Daha sağlıklı ürün elde edilecek
Bu proje ile; yenilenebilir enerji kaynaklarının seracılıkta kullanımı ile hem seracılık alanında faaliyet gösterecek müteşebbislere uygun zemin hazırlanması amaçladıklarını da sözlerine ekleyen Demir, “Yenilenebilir enerji kaynaklı seracılık yapılarak gıda güvenliği açısından daha sağlıklı bir üretimin gerçekleştirilmesi amaçlanmıştır.
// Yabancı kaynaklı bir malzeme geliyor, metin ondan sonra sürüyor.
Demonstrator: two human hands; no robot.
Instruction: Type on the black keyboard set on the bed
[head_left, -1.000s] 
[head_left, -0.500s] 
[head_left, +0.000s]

Yenilenebilir enerji kaynaklı seracılıktan sağlanacak yüksek gelirle diğer sektörlere kaynak aktarılması sağlanarak İlçemizde modern tarımda canlılığın artırılması amaçlanmıştır. Bu yapılan yatırım ile diğer çevre il ve ilçelerde yapılacak çalışmalara ışık tutulması hedeflenmiştir. Ayrıca, modern ortamda organik tarım yapılacaktır. Ürünler uluslararası standartlarda özellikle yenilenebilir enerji kaynakları ile üretildiğine dair belgeleri alınacaktır. Ürünlerin yurt dışı piyasalarda katma değerini artırmak üzere “Yenilenebilir enerji kaynaklı, jeotermal enerji kaynaklı modern sera ürünü- yeşil ürün” vb. logolar geliştirilecek ve Erzurum - Aziziye-Ilıca ürünü tescilleri yapılacaktır. Sera oluşturulmasının altındaki nedenler bölgenin ihtiyaç analizinin yapılması sonucunda elde edilmiştir. Topraksız tarım yapılmasının sektörel ve bölgesel kalkınma açısından yararları ise hem göçün artması önlenecek, hem zirai ilaç kullanımını azalacak, hem su israfını önleyecek, hem de verimsiz topraklar değerlendirilerek arazin yapısı ve iklim şartları dikkate alınmada yapılan yanlış toprak işleme yöntemleri toprağın erozyonla taşınması engellenecektir. Topraksız tarımda, çevresel sürdürülebilirlik içerisinde yerli katı ortam materyallerinin kullanımı da planlanmıştır. Ayrıca yağmur sularının depolanması ve sulama suyu olarak kullanılması planlanmaktadır.” şeklinde sözlerini tamamladı.